1. By 17 November 2025, and every five years thereafter, the Commission shall evaluate the application of Article 33 and report on its findings to the European Parliament, the Council and the European Economic and Social Committee. The Commission shall consult the Board and Member States for this purpose.
2. By 18 February 2027, the Commission shall evaluate and report on the potential effect of this Regulation on the development and economic growth of small and medium-sized enterprises and on the economic functioning of the Board and report to the European Parliament, the Council and the European Economic and Social Committee.
3. By 17 November 2027, and every 5 years thereafter, the Commission shall evaluate this Regulation and report on the main findings to the European Parliament, the Council and the European Economic and Social Committee. The reports shall, in particular, include an evaluation of: (a) the functioning of the internal market for intermediary services and the evolution of illegal content, disinformation and other societal risks online, including for minors; (b) the effective enforcement of this Regulation; (c) the application of Articles 13, 16, 20, 21, 45 and 46. The Commission shall request the Board to provide an assessment of the application of Articles 45 and 46.
4. The Commission shall pay specific attention in the reports referred to in paragraphs 2 and 3 to the position of small and medium-sized enterprises and the position of new competitors in the market with a view to ensuring, in particular, a diverse and competitive ecosystem of providers of intermediary services.
5. For the purposes of paragraphs 1, 2 and 3, Member States, the Board and the Digital Services Coordinators shall provide the Commission with information upon its request and without undue delay, and the Digital Services Coordinators shall have the power to require intermediary service providers that are under their jurisdiction to provide the information necessary. The Commission shall take into account the annual reports submitted by the Digital Services Coordinators pursuant to Article 55(1).
6. The Commission may request the Board to provide the Commission with a specific opinion on its findings, where appropriate.
7. On the basis of the findings pursuant to paragraphs 1, 2 and 3, the Commission may submit proposals to amend this Regulation, as appropriate.
Understanding This Article
Article 91 establishes comprehensive multi-tiered review framework ensuring DSA remains effective, proportionate, and adapted to technological evolution, market developments, and enforcement experiences through periodic evidence-based evaluations. Three distinct review timelines address different assessment needs: (1) Article 33 Designation Review (November 2025, every 5 years) - Evaluates VLOP/VLOSE designation criteria application examining whether 45 million monthly active user threshold appropriately identifies systemically important platforms, designation procedures function effectively, designated platforms actually exhibit systemic importance warranting enhanced obligations, any platforms systematically important but below threshold require designation criteria adjustment.
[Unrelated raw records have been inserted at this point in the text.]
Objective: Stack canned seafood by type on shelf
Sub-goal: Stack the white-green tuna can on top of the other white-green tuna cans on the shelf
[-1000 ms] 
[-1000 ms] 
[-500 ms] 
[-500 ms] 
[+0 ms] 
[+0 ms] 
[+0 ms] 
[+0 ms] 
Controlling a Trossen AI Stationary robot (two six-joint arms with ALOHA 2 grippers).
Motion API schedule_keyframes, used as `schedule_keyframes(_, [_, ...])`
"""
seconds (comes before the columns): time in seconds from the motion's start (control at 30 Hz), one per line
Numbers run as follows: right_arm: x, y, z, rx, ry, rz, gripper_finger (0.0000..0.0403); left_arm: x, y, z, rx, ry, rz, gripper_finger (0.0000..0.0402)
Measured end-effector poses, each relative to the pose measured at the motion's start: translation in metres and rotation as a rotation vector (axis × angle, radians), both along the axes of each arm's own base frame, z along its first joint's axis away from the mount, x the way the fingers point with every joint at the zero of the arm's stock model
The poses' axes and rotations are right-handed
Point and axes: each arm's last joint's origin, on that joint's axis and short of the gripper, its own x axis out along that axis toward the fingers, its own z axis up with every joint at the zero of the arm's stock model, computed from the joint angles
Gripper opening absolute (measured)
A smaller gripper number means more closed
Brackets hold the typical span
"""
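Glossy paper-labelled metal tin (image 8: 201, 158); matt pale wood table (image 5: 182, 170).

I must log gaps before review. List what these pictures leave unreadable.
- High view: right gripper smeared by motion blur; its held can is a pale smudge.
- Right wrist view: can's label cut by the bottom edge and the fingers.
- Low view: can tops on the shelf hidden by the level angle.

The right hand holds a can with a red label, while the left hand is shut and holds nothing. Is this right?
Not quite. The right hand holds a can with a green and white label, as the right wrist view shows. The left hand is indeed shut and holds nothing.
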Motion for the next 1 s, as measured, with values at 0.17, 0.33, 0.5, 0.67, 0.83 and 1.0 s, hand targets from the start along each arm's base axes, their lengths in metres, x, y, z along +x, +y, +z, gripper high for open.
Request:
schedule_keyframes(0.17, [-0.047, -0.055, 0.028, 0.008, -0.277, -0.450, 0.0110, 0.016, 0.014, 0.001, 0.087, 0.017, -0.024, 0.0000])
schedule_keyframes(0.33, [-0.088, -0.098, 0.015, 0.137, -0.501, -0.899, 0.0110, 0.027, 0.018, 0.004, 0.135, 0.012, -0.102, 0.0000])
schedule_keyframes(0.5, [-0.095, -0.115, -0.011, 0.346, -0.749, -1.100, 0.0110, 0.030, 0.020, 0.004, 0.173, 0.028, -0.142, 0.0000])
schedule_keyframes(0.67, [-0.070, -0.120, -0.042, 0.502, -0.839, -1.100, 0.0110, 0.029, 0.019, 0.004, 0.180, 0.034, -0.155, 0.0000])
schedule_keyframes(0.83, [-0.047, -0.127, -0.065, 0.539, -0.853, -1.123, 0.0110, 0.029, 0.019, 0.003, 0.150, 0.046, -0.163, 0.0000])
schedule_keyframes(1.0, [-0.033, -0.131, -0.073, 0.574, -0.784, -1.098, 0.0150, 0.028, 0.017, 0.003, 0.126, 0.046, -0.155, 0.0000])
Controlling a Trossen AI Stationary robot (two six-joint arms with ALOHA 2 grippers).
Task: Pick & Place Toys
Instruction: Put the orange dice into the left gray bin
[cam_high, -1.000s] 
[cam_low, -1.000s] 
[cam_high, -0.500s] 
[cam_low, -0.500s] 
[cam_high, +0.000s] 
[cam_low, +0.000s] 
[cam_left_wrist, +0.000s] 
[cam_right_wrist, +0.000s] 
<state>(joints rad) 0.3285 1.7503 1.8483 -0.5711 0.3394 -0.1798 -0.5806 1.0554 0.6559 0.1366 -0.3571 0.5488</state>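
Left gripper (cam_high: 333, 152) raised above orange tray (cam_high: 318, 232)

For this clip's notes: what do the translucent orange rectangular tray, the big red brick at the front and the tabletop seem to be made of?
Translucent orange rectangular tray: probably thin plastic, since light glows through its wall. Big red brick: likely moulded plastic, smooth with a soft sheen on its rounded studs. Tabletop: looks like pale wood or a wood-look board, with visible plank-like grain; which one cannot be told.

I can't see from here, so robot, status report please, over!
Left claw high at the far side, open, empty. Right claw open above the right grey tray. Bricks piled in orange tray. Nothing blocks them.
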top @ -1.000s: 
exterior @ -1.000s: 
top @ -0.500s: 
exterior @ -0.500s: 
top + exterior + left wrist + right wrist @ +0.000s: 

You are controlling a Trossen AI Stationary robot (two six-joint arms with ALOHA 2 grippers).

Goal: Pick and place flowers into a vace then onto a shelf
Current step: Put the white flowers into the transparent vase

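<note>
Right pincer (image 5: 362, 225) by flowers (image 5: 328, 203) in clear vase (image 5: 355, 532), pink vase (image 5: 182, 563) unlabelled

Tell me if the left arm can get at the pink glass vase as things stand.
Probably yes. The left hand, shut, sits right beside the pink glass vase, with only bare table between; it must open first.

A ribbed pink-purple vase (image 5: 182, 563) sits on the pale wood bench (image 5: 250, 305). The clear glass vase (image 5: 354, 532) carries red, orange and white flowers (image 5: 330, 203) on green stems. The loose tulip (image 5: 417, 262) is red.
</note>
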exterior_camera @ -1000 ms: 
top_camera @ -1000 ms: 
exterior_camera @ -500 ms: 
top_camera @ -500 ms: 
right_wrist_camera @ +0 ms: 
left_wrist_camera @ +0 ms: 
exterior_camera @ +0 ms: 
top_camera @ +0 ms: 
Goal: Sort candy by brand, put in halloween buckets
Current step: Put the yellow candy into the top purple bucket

Reviews designation methodology, market concentration dynamics, new platform emergence. (2) SME and Board Assessment (February 2027) - Evaluates DSA impact on small and medium-sized enterprises examining whether compliance obligations disproportionately burden smaller platforms, SMEs can compete effectively with large platforms given regulatory requirements, regulatory costs create market entry barriers disadvantaging startups, any modifications needed to graduated compliance requirements under Article 19. Assesses Board economic functioning examining resource adequacy, operational efficiency, cross-border cooperation effectiveness. (3) Comprehensive DSA Review (November 2027, every 5 years) - Holistic evaluation of entire Regulation covering internal market functioning (whether DSA facilitates EU-wide intermediary services market, fragmentation issues, cross-border service provision), illegal content and disinformation evolution (whether online harms addressed effectively, new risks emerged requiring regulatory response, Articles 13-46 adequate), enforcement effectiveness (Commission, DSC, Board enforcement actions sufficiency, procedural adequacy, penalties deterrent effect), specific provisions assessment (Articles 13, 16, 20, 21, 45, 46 application). Special SME attention ensures reviews examine regulatory proportionality preventing innovation barriers. Amendment authority enables Commission to propose legislative changes addressing identified deficiencies, adapting to technological change, responding to enforcement experience.
Key Points
November 17, 2025: Commission evaluates Article 33 designation criteria application, repeats every 5 years
February 18, 2027: Commission evaluates SME impact and Board economic functioning
November 17, 2027: First comprehensive DSA review, repeats every 5 years (2032, 2037, etc.)